### What this task involves:
Your answer should be one number: how many lines of the data include the string "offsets"?

### Dataset section:
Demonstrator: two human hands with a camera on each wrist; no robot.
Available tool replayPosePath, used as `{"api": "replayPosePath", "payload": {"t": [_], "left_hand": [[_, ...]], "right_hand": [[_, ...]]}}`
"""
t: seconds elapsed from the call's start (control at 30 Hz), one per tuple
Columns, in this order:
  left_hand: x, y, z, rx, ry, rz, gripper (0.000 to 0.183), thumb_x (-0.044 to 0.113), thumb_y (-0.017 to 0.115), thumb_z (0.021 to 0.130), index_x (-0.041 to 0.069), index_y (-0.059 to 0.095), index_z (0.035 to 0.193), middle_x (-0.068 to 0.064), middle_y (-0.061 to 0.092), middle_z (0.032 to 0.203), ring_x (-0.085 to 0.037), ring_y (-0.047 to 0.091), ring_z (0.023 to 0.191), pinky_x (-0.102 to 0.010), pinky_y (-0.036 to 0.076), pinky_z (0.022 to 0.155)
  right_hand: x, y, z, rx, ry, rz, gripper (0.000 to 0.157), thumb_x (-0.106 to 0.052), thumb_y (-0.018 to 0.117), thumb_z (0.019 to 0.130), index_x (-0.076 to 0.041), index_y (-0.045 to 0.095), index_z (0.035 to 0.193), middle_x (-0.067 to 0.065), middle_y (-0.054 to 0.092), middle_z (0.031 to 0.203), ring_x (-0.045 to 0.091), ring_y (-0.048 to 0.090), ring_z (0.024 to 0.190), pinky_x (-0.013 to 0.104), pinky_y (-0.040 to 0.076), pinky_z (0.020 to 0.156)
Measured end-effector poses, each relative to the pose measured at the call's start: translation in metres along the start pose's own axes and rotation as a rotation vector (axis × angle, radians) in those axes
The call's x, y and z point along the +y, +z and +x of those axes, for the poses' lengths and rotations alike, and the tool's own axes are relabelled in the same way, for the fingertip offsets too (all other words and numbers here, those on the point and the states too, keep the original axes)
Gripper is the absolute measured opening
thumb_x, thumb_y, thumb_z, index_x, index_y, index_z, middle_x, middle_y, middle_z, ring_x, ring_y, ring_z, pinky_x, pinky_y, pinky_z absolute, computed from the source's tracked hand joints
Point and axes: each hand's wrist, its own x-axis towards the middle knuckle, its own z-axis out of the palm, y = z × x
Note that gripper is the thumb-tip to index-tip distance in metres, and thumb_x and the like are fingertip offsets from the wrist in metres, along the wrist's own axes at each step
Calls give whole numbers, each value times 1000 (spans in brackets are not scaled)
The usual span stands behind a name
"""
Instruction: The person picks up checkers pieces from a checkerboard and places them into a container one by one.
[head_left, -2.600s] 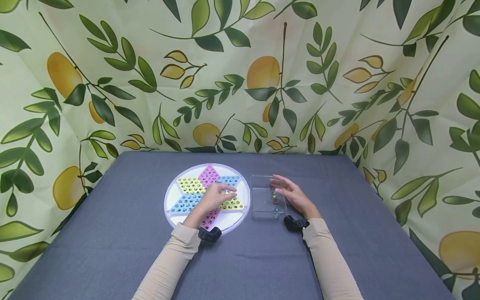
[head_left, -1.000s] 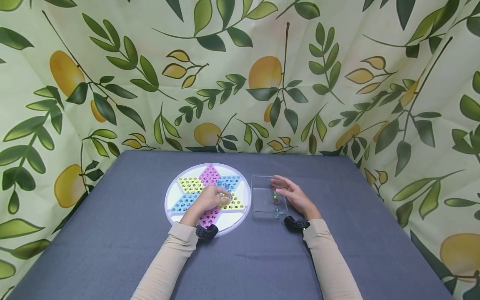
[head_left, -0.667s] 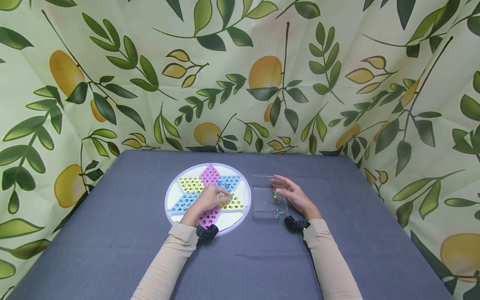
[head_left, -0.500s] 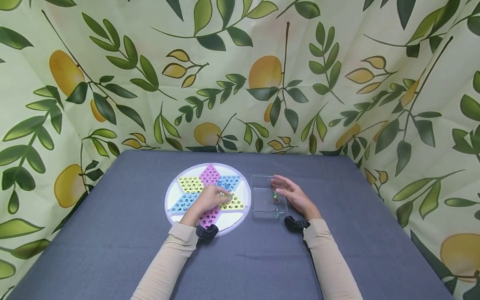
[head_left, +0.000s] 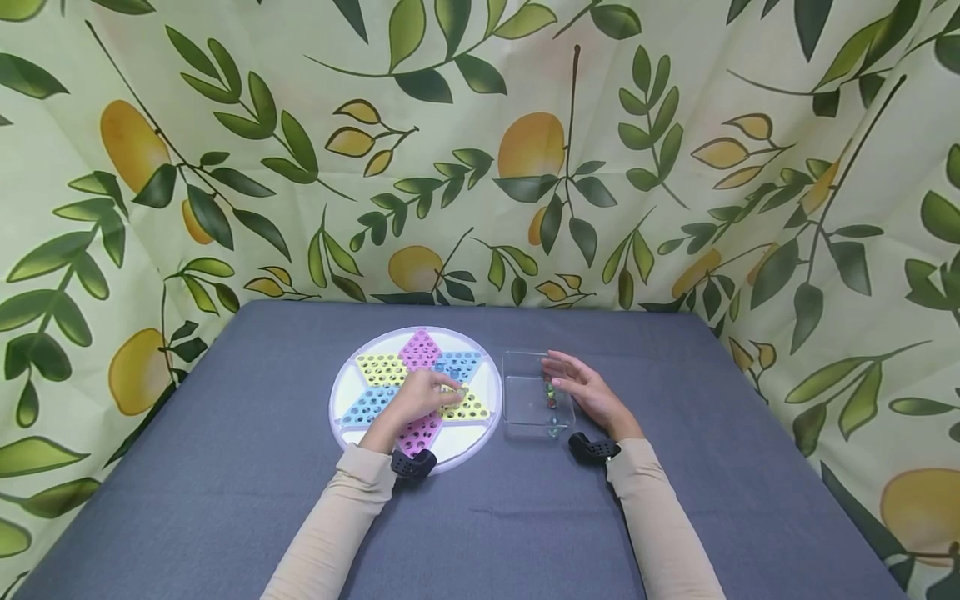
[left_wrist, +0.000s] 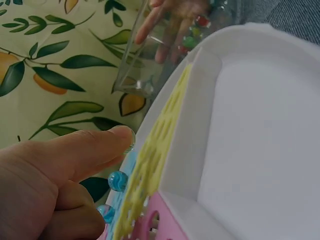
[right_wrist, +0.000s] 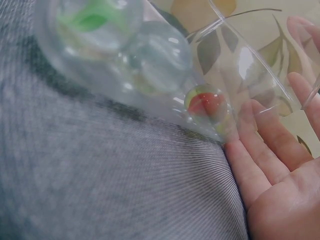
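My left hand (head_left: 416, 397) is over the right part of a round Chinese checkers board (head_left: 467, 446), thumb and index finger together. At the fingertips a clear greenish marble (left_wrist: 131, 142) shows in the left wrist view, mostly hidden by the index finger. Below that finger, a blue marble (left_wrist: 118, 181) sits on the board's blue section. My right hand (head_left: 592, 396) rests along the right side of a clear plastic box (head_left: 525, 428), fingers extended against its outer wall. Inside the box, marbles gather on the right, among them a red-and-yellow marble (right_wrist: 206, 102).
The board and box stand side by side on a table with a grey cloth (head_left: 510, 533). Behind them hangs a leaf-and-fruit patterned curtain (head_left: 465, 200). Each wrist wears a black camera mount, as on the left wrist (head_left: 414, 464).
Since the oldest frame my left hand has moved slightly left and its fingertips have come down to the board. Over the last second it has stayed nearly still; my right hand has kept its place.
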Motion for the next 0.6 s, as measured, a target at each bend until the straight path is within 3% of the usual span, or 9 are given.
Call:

### Answer box:
2